====== Given entries ======
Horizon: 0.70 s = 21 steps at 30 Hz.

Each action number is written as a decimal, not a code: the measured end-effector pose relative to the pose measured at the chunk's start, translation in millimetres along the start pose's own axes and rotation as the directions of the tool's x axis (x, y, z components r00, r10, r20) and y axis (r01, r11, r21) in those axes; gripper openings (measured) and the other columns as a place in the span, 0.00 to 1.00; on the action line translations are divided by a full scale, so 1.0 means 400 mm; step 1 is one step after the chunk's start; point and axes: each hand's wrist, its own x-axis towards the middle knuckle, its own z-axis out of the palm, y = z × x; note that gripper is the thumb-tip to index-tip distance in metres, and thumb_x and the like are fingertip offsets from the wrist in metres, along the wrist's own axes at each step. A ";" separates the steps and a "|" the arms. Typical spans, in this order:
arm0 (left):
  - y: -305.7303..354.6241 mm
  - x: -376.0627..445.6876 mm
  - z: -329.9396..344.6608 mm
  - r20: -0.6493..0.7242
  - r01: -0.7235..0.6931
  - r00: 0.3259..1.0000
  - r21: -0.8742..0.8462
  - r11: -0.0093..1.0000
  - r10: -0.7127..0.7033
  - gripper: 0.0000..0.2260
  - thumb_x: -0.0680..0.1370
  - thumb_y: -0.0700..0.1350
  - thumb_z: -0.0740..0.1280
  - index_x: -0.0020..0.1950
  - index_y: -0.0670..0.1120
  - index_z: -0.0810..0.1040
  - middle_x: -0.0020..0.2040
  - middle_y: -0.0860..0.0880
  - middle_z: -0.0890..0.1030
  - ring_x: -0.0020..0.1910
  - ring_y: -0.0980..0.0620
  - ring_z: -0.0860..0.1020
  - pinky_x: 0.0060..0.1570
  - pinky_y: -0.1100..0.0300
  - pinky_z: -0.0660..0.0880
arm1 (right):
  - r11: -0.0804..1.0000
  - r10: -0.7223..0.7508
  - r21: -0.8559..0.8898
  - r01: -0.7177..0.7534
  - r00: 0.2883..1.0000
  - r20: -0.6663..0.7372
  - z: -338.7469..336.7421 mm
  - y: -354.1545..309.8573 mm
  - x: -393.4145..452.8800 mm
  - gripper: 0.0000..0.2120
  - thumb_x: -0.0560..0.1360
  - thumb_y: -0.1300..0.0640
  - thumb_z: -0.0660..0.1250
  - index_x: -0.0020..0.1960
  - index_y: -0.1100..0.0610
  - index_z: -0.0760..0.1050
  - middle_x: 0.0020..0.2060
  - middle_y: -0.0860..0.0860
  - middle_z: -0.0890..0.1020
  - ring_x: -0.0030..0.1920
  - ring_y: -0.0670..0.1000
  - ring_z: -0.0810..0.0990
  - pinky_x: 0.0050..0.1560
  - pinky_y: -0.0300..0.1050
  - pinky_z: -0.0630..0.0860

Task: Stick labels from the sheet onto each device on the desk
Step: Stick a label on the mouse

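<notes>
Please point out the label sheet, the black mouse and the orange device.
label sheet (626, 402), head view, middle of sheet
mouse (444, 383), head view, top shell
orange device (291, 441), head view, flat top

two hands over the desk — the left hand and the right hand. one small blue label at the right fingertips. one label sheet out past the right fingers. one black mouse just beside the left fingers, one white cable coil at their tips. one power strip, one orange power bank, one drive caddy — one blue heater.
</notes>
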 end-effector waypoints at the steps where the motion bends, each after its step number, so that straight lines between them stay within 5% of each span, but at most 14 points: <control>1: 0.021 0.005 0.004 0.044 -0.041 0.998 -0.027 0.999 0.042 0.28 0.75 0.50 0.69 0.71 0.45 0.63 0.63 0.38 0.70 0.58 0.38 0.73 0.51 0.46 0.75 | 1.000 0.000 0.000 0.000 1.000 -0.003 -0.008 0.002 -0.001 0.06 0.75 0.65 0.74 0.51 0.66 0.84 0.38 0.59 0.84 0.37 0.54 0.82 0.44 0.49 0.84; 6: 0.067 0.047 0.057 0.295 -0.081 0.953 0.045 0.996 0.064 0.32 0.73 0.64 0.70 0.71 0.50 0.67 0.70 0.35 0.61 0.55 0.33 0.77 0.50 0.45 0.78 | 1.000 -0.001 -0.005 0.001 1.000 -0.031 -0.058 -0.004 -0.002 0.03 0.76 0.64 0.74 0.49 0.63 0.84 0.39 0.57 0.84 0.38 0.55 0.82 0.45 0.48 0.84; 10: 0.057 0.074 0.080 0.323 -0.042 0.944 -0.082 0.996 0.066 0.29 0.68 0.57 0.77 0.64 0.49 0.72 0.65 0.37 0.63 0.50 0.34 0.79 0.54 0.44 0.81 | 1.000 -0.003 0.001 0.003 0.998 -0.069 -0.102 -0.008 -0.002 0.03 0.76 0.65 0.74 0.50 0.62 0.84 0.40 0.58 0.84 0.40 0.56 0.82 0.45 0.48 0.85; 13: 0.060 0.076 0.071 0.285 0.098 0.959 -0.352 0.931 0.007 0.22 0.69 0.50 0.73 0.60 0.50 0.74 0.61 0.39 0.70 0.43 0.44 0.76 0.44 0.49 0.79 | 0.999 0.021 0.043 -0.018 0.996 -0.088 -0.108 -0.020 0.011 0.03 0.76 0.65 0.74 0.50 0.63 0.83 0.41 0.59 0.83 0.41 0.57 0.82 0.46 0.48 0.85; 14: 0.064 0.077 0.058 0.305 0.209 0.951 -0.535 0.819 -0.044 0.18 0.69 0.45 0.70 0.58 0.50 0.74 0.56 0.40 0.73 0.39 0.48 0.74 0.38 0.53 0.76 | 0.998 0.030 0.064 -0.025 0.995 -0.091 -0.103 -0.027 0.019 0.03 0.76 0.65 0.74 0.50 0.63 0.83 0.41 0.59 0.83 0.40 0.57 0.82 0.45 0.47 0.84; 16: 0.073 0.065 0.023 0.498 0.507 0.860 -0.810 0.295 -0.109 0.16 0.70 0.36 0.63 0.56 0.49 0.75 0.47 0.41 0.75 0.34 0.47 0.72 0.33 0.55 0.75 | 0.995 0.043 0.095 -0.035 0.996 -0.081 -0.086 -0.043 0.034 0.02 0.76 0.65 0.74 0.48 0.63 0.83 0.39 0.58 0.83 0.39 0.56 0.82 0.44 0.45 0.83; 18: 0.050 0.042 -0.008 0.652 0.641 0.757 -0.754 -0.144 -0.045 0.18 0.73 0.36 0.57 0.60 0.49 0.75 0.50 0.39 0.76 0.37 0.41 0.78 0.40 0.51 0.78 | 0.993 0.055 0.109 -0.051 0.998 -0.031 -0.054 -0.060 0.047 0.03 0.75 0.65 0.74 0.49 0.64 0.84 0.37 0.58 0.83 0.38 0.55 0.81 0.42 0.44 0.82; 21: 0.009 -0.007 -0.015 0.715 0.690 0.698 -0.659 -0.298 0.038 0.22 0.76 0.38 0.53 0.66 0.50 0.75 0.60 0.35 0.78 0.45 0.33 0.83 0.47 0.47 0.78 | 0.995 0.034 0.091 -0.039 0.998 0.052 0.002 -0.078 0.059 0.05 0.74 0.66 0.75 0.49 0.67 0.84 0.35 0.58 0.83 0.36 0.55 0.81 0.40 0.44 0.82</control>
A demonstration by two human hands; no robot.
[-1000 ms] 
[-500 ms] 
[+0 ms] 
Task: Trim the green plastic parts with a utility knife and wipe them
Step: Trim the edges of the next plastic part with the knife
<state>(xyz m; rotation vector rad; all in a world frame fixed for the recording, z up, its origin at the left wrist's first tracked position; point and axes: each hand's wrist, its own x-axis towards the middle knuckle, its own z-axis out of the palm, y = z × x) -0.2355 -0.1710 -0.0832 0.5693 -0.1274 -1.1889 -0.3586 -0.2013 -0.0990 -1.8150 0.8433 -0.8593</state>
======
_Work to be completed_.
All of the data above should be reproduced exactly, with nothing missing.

_Result for this exercise_.
Horizon: 0.70 s = 21 steps at 30 Hz.

Each action number is written as a decimal, not a code: the measured end-effector pose relative to the pose measured at the chunk's start, translation in millimetres along the start pose's own axes and rotation as the directions of the tool's x axis (x, y, z components r00, r10, r20) and y axis (r01, r11, r21) in those axes; gripper openings (measured) and the other columns as a place in the span, 0.00 to 1.00; on the action line translations are divided by a full scale, so 1.0 means 400 mm; step 1 is one step after the chunk's start; point and axes: each hand's wrist, its own x-axis towards the middle knuckle, its own z-axis out of the palm, y = z × x; note that gripper is the thumb-tip to index-tip distance in metres, and thumb_x and the like are fingertip offsets from the wrist in metres, along the wrist's own axes at each step. A ";" separates the steps and a "|" the arms. Typical spans, in this order:
arm0 (left):
  - y: -305.7303..354.6241 mm
  - x: -376.0627..445.6876 mm
  - z: -329.9396..344.6608 mm
  - r20: -0.6493..0.7242
  - r01: -0.7235..0.6931
  - r00: 0.3259..1.0000
  - r21: -0.8742..0.8462
  - r11: -0.0093..1.0000
  - r10: -0.7127..0.7033
  - gripper: 0.0000..0.2260
  - thumb_x: -0.0680..0.1370
  - thumb_y: -0.0700..0.1350
  - thumb_z: -0.0740..0.1280
  - index_x: -0.0020..0.1950
  - index_y: -0.0670..0.1120
  - index_z: -0.0810..0.1040
  - middle_x: -0.0020..0.2040
  - middle_y: -0.0860..0.0880
  - middle_z: -0.0890..0.1030
  - ring_x: -0.0020..0.1910
  - ring_y: -0.0980..0.0620
  - ring_z: -0.0860..0.1020
  - pinky_x: 0.0060..0.1570
  - pinky_y: -0.1100..0.0300
  - pinky_z: -0.0660..0.0880
arm1 (right):
  - r11: -0.0804..1.0000
  - r10: -0.7223..0.7508
  - r21: -0.8559..0.8898
  - r01: -0.7177..0.7534
  - r00: 0.2883..1.0000
  - r20: -0.6663..0.7372
  - z: -338.7469..336.7421 mm
  - y: -354.1545..309.8573 mm
  - x: -393.4145..452.8800 mm
  - gripper: 0.0000..0.2120
  - thumb_x: -0.0560..0.1360
  - thumb_y: -0.1300..0.0640
  - thumb_z: -0.0660..0.1250
  - index_x: -0.0020..0.1960
  - index_y: -0.1100..0.0610
  - index_z: -0.0760..0.1050
  - middle_x: 0.0020..0.2060
  - middle_y: -0.0860..0.0860
  - middle_z: -0.0890..0.1020
  - ring_x: -0.0030..0.1920
  - ring_y: -0.0670..0.1000
  - ring_z: -0.0810..0.0990
  - pinky_x: 0.0050..0.1560
  - pinky_y: -0.0300..0.1050
  - pinky_z: -0.0630..0.0860

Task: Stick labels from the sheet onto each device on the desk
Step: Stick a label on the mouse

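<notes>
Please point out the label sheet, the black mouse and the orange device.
label sheet (626, 402), head view, middle of sheet
mouse (444, 383), head view, top shell
orange device (291, 441), head view, flat top

two hands over the desk — the left hand and the right hand. one small blue label at the right fingertips. one label sheet out past the right fingers. one black mouse just beside the left fingers, one white cable coil at their tips. one power strip, one orange power bank, one drive caddy — one blue heater.
</notes>
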 end-effector waypoints at the steps where the motion bends, each after its step number, so that straight lines between them stay within 5% of each span, but at most 14 points: <control>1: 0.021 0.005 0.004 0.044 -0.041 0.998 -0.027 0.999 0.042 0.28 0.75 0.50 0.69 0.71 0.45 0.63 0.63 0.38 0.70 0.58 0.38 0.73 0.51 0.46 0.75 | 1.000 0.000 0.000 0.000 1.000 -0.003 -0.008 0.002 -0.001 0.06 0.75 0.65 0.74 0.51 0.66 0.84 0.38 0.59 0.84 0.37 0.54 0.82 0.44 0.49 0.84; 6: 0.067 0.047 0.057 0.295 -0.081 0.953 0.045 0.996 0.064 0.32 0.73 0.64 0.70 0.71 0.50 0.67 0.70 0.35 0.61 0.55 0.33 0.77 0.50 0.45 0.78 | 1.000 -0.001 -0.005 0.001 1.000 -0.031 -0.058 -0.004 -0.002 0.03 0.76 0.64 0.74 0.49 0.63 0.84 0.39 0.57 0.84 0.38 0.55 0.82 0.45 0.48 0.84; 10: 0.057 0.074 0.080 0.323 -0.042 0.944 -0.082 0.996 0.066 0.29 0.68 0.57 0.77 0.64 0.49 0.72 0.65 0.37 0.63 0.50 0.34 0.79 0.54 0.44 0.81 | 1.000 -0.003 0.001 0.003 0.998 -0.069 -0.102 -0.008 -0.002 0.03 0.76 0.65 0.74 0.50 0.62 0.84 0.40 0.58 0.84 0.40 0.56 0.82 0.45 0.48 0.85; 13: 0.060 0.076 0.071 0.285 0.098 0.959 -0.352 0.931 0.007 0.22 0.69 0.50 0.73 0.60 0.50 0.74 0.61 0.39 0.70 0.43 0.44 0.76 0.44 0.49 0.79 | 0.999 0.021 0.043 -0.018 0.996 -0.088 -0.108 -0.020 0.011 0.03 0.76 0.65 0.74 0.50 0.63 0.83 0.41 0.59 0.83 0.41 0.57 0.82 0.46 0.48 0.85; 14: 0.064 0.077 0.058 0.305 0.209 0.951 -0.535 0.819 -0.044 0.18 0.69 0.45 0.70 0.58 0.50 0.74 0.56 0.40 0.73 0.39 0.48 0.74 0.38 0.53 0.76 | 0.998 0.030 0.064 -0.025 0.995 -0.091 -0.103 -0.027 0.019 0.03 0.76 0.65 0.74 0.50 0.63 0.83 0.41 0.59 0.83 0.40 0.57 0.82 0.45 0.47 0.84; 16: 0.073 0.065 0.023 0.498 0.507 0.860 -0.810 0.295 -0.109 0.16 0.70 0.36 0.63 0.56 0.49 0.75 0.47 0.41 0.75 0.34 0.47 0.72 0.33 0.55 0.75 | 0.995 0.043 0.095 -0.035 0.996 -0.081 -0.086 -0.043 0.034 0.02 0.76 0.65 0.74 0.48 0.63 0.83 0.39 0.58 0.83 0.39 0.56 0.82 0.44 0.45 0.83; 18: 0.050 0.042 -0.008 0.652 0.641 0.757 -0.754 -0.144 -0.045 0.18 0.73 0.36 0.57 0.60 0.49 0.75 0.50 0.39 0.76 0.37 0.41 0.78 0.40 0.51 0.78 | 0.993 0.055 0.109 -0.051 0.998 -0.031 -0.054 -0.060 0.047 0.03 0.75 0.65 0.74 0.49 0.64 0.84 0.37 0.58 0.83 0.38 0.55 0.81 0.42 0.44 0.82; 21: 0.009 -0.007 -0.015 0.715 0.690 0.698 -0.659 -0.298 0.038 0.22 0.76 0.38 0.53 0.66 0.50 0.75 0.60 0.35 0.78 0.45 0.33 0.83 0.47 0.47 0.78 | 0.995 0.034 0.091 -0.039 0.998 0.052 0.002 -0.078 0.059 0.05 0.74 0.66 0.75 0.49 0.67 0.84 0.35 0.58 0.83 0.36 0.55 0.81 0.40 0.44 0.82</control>
A demonstration by two human hands; no robot.
[-1000 ms] 
[-500 ms] 
[+0 ms] 
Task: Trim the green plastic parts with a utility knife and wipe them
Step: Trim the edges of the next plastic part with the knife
<state>(xyz m; rotation vector rad; all in a world frame fixed for the recording, z up, its origin at the left wrist's first tracked position; point and axes: each hand's wrist, its own x-axis towards the middle knuckle, its own z-axis out of the palm, y = z × x) -0.2355 -0.1710 -0.0832 0.5693 -0.1274 -1.1889 -0.3586 -0.2013 -0.0990 -1.8150 0.8433 -0.8593</state>

No additional output will be given.